* [What to work on]: Pick out each line of the records in which the word "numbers" appears.

(Saved data entries)
_ _ _ _ _ _ _
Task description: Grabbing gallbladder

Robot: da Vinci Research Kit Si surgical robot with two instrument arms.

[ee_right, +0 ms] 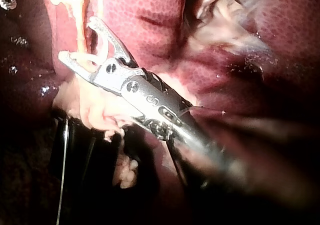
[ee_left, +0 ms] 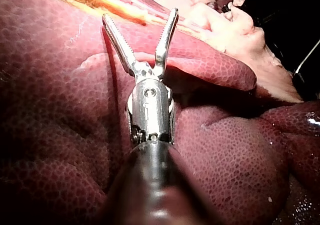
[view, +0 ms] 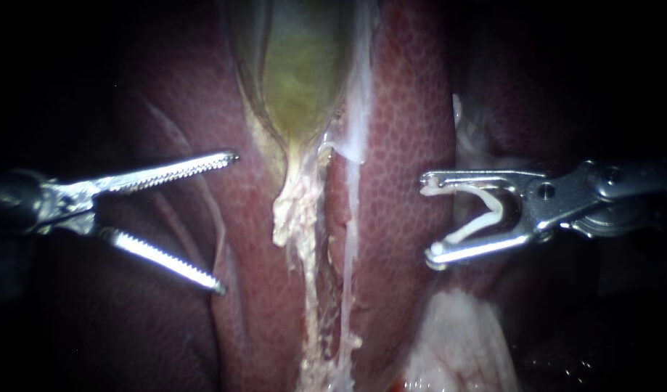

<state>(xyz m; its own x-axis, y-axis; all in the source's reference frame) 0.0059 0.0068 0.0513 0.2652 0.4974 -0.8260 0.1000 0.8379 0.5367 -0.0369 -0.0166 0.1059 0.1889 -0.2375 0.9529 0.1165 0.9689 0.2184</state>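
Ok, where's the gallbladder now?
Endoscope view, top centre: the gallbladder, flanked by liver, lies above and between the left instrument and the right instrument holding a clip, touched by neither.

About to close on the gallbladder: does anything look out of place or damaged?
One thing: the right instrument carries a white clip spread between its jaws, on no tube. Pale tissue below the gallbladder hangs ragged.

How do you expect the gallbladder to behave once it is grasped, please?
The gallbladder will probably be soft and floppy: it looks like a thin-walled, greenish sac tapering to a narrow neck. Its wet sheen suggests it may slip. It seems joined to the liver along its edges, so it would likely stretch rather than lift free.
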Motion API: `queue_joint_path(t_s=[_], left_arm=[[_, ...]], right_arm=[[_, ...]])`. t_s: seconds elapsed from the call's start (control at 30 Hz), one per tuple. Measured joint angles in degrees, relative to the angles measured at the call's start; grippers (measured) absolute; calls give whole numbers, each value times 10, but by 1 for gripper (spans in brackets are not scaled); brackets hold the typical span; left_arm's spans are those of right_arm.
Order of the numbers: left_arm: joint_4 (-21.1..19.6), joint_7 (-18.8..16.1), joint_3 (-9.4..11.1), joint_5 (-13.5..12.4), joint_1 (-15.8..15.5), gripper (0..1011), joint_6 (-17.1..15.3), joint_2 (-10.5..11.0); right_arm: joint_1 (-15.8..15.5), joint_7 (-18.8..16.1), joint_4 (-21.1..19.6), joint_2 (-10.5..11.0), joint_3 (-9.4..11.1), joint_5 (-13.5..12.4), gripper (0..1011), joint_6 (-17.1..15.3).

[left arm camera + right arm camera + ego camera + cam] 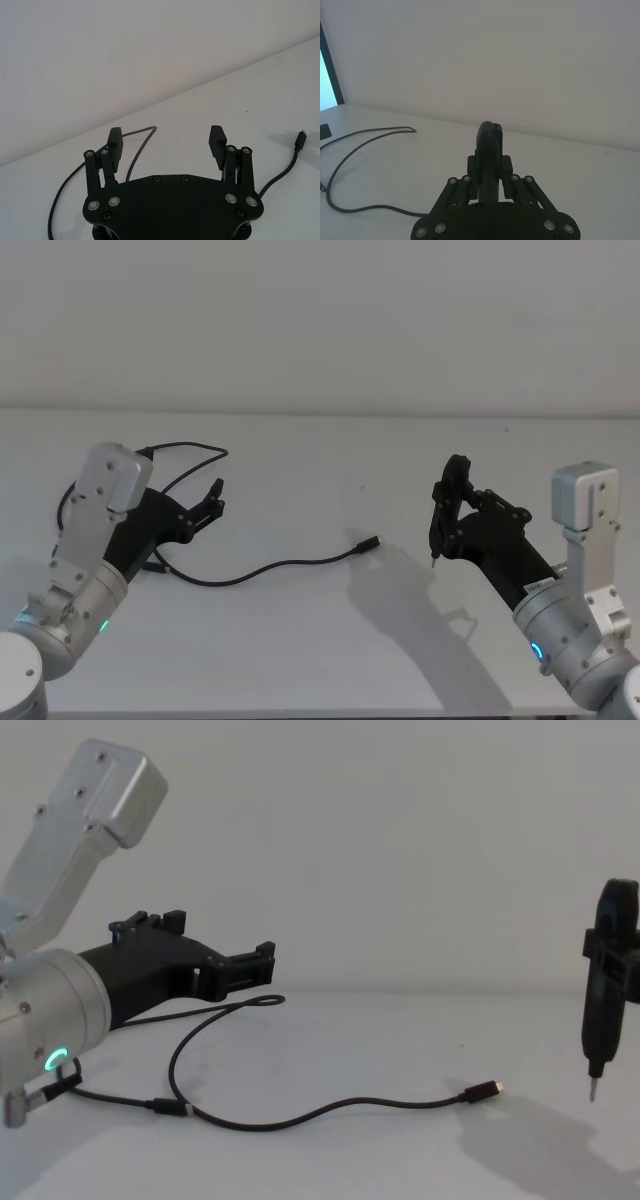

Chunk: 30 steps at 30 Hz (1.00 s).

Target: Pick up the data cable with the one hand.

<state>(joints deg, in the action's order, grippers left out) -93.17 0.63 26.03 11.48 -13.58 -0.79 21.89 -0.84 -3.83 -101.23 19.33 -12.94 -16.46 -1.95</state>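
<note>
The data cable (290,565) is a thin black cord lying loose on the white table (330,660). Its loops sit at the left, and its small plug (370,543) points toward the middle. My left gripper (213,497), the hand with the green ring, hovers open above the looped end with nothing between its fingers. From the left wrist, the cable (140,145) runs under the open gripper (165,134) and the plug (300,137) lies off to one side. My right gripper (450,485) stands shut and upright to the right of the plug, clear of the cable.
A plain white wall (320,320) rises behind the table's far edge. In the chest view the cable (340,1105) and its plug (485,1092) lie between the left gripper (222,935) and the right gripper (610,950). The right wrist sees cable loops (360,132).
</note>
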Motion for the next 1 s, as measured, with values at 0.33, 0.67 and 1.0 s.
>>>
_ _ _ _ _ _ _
* [Problem solution]:
Motion API: `queue_joint_path(t_s=[_], left_arm=[[_, ...]], right_arm=[[_, ...]])`. t_s: seconds elapsed from the call's start (control at 30 Hz), one per tuple. Measured joint angles in degrees, relative to the angles measured at the call's start; grippers (measured) absolute; calls give whole numbers, each value times 10, but by 1 for gripper (spans in brackets are not scaled); brackets hold the typical span; left_arm's spans are those of right_arm.
Order of the numbers: left_arm: joint_4 (-21.1..19.6), joint_7 (-18.8..16.1), joint_3 (-9.4..11.1), joint_5 (-13.5..12.4), joint_1 (-15.8..15.5), gripper (0..1011), joint_6 (-17.1..15.3), joint_2 (-10.5..11.0); right_arm: joint_1 (-15.8..15.5), joint_7 (-18.8..16.1), joint_4 (-21.1..19.6), joint_2 (-10.5..11.0), joint_3 (-9.4..11.1), joint_5 (-13.5..12.4), gripper (0..1011), joint_6 (-17.1..15.3).

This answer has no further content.